- [Task goal] Select the lines of the records containing the word "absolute" and list them.

***

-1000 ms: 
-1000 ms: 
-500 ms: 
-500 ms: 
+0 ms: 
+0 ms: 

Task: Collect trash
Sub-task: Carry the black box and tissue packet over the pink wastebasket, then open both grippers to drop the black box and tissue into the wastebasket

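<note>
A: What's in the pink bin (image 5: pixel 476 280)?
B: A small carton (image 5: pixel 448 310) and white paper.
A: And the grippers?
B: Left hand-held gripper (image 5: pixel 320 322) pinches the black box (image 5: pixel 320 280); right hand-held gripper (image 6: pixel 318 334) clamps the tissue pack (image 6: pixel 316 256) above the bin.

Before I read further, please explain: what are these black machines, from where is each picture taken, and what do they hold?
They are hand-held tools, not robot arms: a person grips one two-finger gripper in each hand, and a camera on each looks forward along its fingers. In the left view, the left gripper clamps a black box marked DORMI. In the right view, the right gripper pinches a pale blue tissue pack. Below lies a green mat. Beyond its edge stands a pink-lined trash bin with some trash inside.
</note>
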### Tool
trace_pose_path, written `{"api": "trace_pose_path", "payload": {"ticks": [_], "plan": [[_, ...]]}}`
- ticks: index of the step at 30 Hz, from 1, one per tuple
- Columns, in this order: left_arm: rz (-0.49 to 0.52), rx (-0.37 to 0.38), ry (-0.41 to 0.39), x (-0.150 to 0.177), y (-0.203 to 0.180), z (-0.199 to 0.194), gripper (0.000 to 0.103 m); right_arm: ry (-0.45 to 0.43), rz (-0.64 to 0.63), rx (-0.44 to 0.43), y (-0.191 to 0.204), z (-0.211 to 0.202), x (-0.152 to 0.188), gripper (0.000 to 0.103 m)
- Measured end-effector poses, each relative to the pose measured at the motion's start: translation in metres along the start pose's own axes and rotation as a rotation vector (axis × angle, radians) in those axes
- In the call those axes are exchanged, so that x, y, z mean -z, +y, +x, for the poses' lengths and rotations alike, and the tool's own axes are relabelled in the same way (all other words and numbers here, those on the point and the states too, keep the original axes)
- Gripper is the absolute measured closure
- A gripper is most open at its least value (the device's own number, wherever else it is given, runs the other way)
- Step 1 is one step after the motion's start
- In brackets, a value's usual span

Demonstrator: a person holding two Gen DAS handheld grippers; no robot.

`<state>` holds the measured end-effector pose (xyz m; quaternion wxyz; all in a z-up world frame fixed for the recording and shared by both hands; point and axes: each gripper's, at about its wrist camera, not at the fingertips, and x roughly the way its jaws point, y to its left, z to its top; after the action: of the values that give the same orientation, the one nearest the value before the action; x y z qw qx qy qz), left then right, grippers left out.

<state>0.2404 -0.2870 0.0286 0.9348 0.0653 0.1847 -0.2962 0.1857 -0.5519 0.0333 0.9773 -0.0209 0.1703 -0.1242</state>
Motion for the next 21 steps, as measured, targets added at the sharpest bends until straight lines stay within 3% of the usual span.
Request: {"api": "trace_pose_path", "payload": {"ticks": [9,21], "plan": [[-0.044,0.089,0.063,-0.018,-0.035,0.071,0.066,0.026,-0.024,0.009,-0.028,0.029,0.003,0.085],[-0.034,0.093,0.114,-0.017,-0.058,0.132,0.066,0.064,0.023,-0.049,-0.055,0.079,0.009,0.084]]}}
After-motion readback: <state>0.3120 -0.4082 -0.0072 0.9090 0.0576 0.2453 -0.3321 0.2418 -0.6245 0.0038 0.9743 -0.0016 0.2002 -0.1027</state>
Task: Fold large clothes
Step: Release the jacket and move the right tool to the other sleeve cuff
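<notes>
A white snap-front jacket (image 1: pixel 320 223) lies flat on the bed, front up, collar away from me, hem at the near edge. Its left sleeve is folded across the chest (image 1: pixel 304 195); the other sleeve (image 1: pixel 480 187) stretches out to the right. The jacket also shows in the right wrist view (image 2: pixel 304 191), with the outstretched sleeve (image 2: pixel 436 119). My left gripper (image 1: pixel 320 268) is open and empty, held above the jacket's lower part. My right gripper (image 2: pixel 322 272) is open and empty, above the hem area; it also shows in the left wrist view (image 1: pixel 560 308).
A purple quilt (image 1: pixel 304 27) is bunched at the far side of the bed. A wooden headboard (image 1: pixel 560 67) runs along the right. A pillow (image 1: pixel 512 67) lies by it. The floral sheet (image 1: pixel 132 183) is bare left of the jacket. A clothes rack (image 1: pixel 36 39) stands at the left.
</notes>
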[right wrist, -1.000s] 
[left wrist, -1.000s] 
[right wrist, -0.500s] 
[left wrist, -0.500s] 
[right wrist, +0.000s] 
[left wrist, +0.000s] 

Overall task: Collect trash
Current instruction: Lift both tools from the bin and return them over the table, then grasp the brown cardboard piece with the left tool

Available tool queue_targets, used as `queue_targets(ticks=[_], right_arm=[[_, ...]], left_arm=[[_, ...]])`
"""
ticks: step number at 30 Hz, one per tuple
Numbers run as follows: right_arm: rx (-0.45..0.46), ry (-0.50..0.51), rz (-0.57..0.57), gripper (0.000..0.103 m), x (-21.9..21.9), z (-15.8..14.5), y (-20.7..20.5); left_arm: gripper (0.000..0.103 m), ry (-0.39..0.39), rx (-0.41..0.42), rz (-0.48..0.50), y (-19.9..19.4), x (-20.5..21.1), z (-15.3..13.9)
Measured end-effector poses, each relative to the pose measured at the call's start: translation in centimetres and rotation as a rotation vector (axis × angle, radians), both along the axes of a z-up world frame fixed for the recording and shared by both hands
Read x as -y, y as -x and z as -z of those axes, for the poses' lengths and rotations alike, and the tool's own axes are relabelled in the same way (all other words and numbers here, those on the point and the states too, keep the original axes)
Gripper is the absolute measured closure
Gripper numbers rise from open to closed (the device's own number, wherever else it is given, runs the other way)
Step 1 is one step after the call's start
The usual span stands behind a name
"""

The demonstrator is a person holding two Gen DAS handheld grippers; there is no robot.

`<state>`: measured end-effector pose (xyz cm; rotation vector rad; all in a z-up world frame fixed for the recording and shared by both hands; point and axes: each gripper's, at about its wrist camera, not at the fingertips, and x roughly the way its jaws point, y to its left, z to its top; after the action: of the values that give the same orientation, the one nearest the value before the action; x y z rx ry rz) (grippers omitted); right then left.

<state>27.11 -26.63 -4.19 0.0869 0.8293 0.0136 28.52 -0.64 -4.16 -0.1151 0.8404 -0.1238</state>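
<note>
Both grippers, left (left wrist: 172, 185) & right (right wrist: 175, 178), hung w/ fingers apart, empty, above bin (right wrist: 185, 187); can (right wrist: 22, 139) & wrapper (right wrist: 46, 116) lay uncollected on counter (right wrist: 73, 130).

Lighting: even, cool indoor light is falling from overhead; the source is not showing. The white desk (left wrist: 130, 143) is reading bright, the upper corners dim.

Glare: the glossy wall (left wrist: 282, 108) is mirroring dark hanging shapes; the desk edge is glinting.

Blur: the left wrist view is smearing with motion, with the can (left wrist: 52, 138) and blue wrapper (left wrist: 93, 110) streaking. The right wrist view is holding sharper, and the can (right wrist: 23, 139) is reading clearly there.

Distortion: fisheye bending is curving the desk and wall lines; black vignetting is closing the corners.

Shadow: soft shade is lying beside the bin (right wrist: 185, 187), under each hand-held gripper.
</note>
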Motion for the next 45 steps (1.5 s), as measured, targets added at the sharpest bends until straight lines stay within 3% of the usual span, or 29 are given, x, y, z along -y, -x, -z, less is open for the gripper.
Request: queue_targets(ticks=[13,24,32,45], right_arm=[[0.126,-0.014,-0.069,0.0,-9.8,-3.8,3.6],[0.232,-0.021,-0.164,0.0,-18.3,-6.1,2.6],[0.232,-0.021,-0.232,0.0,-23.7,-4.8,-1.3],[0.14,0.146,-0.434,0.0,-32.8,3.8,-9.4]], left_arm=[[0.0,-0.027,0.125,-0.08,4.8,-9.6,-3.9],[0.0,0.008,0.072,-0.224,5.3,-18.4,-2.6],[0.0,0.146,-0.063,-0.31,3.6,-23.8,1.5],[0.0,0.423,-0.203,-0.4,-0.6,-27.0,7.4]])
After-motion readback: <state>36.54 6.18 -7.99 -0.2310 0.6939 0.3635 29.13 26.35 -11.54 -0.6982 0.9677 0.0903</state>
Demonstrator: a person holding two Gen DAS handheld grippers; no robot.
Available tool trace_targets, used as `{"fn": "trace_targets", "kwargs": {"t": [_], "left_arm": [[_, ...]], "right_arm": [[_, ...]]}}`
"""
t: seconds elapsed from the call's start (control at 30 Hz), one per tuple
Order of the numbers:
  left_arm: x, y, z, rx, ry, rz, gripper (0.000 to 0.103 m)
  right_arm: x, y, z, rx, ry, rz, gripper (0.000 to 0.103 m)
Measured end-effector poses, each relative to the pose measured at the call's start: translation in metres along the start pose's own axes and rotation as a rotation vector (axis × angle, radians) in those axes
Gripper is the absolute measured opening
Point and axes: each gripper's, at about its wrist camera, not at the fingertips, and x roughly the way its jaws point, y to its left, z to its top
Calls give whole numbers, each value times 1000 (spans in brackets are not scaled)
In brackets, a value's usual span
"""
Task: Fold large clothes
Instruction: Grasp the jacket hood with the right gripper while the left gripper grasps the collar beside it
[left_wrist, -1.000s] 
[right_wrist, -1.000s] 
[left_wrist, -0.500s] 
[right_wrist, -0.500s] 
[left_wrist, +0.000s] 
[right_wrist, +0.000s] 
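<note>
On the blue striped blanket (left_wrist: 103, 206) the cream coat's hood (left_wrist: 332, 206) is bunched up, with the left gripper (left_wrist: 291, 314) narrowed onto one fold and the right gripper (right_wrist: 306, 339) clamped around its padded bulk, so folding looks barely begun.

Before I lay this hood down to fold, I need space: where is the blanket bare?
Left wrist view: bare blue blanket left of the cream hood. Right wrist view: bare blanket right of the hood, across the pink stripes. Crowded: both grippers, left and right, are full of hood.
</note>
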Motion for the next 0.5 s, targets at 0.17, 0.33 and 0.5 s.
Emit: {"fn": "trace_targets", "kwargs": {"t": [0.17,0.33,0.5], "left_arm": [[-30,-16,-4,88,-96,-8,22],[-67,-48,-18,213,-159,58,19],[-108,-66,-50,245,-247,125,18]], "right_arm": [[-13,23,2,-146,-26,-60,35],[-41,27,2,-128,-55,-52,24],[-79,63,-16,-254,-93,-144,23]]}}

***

- [Finished exercise]
- Gripper is the absolute measured closure
Gripper is the absolute measured closure
Gripper is the absolute measured opening

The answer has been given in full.